Who says SmartPhones are just for working? In three days, over two million Android users downloaded a game called Angry Birds.

Of course, the fact that Angry Birds on Android is free helped goose that amazing number, but after SELLING seven million copies of Angry Birds for the iPhone, the developer went in a whole different direction with their Android release. This is the very definition of business change.

I don’t know whether the amount of revenue that Rovio has reaped from selling Angry Birds at $1 per copy was significant to that company, but certainly it would be difficult to maintain a long-term strategy for growth if a run-away hit like Angry Birds was only good for $10 million or so in total revenue. So now . . . let’s hope advertising works.

Here’s why I believe this business change will pan out for Rovio:

Angry Birds is played with your smartphone held sideways, so you look at it in wide-screen, or landscape view. Playing a level takes maybe 20 seconds, and whether you succeed and move on or fail and start over again, each time you start a level you see a new advertisement on the bottom of the screen. Spend thirty minutes playing Angry Birds and you’ll see 90 advertisements.

You’re free to ignore the ads and just keep playing Angry Birds, but Rovio has done such a good job of laying them in the right place on screen that I promise: even if you’re an expert at focusing on the stuff you want to see and filtering out the stuff you don’t, you’re going to notice the occasional ad, and that means you’re going to click on one from time to time.

We can start with the math: ten million copies of Angry Birds Each generating 90 advertising impressions per day means that over the course of a month Angry Birds would show 2.7 billion ads. Cut the 10 million in half and then assume that only .01 of 1% of the ads get clicked on, and you have 135,000 ads clicked. Assume each click pays Rovio $.10 (which is low). Rovio see $13,500 of revenue per month. For as long as Angry Birds is in use.

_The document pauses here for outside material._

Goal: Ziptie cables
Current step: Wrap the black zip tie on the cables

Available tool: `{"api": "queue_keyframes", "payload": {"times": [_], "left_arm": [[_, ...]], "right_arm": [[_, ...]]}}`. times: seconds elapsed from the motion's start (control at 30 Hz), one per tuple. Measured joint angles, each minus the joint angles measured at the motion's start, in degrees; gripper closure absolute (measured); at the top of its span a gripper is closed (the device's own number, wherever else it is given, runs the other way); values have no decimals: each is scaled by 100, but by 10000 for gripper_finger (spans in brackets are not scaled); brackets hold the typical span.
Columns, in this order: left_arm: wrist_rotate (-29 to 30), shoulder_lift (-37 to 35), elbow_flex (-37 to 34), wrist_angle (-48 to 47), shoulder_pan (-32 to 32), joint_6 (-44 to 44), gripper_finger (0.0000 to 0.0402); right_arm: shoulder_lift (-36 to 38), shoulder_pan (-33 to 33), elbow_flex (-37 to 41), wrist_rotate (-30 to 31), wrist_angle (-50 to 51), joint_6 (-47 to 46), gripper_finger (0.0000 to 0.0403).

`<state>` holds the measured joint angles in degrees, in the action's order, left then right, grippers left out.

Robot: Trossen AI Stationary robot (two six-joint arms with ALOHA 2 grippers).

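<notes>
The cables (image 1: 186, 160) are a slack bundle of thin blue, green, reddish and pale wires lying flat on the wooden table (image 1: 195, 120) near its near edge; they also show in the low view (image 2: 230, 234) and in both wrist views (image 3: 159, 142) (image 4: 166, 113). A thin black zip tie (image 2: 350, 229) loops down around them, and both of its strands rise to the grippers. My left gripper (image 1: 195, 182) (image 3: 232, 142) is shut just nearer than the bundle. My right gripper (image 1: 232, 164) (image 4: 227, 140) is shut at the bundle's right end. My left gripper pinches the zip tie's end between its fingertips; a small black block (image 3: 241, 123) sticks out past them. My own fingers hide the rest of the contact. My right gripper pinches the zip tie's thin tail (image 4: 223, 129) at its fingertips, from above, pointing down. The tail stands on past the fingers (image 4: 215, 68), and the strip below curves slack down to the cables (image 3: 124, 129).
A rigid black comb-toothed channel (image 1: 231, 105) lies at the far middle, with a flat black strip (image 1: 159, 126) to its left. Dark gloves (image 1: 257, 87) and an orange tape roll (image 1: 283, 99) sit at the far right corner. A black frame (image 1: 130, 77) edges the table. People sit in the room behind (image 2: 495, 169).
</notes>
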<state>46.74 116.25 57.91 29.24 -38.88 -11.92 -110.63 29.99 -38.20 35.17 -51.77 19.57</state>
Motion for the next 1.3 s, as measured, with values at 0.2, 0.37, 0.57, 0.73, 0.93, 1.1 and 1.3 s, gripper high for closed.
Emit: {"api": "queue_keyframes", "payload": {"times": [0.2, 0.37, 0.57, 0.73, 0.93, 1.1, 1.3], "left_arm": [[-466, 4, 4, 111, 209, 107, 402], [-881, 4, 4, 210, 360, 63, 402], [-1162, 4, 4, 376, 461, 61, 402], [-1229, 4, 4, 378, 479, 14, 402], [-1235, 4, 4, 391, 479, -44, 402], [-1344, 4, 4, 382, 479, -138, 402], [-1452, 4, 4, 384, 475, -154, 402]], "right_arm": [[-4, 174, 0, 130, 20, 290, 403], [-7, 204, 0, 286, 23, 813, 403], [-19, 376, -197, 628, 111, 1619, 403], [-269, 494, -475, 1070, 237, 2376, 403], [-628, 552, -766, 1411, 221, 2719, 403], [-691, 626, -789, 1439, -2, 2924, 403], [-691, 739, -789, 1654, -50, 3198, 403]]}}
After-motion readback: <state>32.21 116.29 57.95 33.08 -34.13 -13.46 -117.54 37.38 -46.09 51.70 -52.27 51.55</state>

And those weren’t even friendly numbers. Not even slightly.

Further, because this is the Android version of Angry Birds, Rovio is free to distribute the game any way they want to and make whatever advertising deals make sense to them. In the iTunes store, and on iPhones, it’s extremely difficult to work with anyone but Apple.

See how keeping your eye on business change works? A little company makes a little game, becomes successful, and then completely changes its revenue model.

Nice job, Rovio. Oh: and Angry Birds is fun, too.